### Assignment:
A faithful copy is required: transcribe each line below exactly, minus the pictures.

### Provided material:
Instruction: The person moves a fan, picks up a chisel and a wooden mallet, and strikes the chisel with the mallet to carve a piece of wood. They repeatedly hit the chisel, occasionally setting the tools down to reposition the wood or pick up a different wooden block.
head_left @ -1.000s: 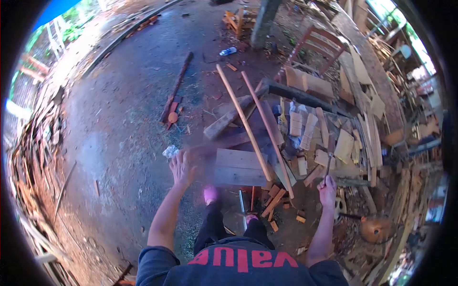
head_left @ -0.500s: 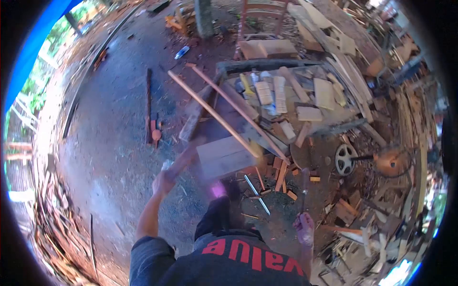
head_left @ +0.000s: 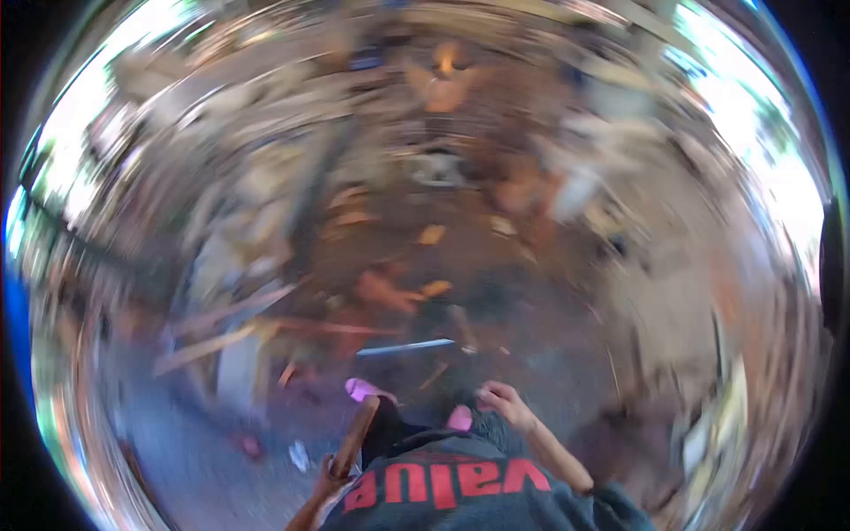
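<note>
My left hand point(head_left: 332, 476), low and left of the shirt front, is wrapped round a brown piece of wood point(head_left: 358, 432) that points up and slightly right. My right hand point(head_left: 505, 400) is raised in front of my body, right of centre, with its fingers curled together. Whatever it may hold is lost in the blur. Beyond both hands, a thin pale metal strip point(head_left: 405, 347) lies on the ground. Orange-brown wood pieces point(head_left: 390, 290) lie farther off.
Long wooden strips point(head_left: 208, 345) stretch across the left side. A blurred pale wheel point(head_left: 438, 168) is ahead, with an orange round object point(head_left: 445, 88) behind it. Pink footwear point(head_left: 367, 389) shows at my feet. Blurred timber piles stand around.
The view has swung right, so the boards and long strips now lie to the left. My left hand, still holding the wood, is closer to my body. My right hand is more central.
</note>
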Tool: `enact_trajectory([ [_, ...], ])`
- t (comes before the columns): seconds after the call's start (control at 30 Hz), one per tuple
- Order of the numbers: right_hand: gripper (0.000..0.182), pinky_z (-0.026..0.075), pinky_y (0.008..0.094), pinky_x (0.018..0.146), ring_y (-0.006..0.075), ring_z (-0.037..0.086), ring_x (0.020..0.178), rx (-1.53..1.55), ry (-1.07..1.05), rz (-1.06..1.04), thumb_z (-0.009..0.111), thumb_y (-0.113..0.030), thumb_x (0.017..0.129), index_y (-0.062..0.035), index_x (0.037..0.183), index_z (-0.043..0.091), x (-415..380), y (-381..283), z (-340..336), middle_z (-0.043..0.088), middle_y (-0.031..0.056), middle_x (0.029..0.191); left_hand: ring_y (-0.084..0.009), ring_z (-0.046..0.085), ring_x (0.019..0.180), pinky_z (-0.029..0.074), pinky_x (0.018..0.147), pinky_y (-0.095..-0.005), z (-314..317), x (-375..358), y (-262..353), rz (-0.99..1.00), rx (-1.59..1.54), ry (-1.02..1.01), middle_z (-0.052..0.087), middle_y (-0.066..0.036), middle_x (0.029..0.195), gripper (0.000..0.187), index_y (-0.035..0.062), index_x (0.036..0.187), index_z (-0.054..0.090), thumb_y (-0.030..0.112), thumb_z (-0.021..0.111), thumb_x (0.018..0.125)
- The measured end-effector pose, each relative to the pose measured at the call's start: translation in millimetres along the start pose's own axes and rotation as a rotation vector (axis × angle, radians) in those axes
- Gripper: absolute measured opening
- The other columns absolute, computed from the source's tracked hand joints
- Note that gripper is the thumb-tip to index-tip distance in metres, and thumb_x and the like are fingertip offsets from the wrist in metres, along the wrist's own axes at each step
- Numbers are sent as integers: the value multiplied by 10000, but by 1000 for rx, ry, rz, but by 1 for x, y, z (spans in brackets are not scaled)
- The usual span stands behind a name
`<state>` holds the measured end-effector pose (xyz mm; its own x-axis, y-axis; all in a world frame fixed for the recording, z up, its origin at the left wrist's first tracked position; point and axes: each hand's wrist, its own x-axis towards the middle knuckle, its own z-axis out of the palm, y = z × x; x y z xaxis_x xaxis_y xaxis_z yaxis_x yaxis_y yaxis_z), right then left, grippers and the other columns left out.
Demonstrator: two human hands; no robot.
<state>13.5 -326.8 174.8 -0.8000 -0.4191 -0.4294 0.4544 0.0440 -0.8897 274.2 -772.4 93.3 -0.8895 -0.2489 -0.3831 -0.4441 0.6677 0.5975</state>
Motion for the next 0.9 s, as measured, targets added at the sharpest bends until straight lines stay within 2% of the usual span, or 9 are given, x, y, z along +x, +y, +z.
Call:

### Response box:
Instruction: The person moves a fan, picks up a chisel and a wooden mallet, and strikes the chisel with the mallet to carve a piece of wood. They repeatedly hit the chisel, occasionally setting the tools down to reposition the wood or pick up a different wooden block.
head_left @ -1.000s: 
head_left @ -0.500s: 
head_left @ +0.000s: 
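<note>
My left hand point(head_left: 332, 476), low and left of the shirt front, is wrapped round a brown piece of wood point(head_left: 358, 432) that points up and slightly right. My right hand point(head_left: 505, 400) is raised in front of my body, right of centre, with its fingers curled together. Whatever it may hold is lost in the blur. Beyond both hands, a thin pale metal strip point(head_left: 405, 347) lies on the ground. Orange-brown wood pieces point(head_left: 390, 290) lie farther off.
Long wooden strips point(head_left: 208, 345) stretch across the left side. A blurred pale wheel point(head_left: 438, 168) is ahead, with an orange round object point(head_left: 445, 88) behind it. Pink footwear point(head_left: 367, 389) shows at my feet. Blurred timber piles stand around.
The view has swung right, so the boards and long strips now lie to the left. My left hand, still holding the wood, is closer to my body. My right hand is more central.
</note>
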Tool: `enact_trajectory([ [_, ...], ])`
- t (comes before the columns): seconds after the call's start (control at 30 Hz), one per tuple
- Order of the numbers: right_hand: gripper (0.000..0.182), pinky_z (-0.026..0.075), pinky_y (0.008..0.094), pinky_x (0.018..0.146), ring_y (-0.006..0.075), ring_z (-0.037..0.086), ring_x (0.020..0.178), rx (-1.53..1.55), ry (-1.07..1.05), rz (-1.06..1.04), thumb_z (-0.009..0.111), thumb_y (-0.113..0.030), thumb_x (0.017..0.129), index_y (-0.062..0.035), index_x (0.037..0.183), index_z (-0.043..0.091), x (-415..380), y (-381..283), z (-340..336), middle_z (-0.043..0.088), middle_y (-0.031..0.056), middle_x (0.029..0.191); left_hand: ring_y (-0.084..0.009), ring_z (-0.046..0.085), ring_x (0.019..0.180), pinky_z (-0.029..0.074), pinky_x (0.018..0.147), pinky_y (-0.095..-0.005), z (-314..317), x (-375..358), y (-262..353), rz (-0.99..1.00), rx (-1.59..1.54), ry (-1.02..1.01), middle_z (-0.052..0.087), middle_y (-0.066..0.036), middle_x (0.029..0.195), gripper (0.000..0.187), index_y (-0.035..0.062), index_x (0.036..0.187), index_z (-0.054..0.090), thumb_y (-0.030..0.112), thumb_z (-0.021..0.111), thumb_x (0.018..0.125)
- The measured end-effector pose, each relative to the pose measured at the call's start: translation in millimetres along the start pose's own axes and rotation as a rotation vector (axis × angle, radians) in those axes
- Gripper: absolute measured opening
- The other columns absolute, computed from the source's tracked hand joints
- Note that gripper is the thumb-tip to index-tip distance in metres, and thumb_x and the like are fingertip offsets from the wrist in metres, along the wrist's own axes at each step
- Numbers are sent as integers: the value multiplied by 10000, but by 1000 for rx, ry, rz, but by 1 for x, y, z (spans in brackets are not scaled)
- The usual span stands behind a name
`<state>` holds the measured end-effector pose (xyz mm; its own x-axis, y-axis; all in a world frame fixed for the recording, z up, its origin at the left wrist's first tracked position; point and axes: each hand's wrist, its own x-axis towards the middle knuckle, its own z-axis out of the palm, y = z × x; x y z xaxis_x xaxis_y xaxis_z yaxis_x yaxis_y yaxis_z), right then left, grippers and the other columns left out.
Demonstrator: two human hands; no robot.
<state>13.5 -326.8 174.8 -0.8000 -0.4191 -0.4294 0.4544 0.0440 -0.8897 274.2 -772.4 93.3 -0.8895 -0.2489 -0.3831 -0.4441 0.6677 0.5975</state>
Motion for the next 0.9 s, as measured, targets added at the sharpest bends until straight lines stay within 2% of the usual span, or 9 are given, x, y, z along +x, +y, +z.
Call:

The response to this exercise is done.